* _SOURCE MATERIAL_
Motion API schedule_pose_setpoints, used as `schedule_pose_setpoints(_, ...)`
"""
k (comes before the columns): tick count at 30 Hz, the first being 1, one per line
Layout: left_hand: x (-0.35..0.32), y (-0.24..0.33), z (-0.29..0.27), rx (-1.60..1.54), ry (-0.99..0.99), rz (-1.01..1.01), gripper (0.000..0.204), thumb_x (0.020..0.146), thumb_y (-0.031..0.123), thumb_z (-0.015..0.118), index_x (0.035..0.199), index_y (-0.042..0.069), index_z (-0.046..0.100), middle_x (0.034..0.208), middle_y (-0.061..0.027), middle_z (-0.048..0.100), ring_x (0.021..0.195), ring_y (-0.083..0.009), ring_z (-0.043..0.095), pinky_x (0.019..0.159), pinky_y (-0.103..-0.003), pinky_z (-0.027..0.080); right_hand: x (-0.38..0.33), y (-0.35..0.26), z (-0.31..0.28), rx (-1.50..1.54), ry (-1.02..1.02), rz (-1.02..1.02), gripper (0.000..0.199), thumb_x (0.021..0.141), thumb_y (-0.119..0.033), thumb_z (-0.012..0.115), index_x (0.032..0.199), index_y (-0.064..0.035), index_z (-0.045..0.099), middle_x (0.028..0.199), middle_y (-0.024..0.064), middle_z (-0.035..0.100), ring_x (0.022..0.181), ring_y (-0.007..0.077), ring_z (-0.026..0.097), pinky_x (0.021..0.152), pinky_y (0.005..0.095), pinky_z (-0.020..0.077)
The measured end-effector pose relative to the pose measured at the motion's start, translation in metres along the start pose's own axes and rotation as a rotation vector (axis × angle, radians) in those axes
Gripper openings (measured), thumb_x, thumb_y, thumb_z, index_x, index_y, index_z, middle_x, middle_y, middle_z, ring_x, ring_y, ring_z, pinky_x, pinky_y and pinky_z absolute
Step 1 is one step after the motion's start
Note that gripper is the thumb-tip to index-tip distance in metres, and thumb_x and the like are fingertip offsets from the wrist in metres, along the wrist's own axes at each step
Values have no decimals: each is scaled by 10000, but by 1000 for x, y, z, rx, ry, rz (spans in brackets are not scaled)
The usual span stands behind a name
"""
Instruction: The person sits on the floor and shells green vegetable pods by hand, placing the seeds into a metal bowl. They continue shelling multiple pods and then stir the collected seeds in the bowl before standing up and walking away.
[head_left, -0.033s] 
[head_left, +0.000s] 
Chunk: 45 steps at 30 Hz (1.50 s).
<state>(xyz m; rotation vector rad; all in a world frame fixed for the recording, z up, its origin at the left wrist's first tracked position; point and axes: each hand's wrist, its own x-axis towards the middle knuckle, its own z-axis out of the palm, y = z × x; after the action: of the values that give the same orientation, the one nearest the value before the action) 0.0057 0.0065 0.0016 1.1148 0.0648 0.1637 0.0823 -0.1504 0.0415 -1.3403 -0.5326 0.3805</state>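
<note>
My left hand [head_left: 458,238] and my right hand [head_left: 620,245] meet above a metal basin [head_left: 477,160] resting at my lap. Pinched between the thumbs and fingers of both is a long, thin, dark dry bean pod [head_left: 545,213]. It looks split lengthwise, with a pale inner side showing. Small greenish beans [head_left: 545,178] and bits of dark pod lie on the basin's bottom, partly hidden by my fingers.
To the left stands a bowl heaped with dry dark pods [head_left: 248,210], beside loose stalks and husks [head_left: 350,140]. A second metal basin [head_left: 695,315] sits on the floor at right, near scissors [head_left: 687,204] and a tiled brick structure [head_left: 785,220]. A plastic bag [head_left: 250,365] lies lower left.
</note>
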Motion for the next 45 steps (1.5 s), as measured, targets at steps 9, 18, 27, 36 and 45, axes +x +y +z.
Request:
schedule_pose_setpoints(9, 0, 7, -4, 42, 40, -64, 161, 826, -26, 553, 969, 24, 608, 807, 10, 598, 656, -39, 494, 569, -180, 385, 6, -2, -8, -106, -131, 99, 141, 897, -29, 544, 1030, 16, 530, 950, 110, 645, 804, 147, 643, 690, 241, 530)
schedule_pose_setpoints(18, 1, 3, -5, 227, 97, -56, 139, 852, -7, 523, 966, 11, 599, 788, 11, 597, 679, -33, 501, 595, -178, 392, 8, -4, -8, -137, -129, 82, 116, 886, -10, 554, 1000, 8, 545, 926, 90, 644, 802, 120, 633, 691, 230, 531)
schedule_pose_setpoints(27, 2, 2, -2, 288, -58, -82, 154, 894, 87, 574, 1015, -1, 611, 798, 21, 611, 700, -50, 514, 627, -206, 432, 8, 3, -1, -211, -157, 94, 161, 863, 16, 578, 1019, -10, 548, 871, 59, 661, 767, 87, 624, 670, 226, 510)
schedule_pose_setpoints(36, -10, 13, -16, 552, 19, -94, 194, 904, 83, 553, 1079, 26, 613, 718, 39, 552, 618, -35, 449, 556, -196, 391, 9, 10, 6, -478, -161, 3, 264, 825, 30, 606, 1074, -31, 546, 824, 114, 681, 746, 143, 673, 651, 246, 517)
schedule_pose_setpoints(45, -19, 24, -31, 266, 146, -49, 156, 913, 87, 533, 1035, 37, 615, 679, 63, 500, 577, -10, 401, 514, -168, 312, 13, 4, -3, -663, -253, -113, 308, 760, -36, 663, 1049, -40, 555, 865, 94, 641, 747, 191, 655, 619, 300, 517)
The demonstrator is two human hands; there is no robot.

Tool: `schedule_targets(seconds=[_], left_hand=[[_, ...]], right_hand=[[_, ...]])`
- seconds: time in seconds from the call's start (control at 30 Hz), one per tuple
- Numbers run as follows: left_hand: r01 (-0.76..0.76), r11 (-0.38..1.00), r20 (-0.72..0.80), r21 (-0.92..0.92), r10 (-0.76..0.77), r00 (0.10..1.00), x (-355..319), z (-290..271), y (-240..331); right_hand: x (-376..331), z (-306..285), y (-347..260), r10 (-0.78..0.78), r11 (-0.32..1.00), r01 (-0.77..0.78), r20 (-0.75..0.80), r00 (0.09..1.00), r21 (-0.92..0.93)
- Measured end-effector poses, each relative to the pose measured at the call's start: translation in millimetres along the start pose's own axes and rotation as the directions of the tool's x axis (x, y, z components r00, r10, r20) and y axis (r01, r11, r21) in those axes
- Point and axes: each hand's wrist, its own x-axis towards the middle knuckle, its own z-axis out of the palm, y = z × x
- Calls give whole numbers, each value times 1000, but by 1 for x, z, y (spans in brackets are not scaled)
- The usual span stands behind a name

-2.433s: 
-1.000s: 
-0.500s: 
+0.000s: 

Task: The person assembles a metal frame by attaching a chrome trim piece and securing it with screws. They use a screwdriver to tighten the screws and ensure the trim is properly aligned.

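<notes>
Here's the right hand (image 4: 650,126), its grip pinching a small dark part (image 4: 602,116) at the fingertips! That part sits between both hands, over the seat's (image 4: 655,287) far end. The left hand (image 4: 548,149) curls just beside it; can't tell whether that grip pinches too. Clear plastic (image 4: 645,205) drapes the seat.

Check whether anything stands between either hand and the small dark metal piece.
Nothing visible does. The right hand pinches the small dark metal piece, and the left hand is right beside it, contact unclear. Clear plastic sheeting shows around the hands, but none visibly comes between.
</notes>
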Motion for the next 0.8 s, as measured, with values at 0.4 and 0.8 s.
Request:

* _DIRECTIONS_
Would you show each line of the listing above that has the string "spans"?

* _SOLUTION BELOW_
Values have no decimals: each is scaled by 10000, but by 1000 for x, y, z, rx, ry, rz (spans in brackets are not scaled)
- Calls give whole numbers, each value times 1000, but by 1 for x, z, y (spans in brackets are not scaled)

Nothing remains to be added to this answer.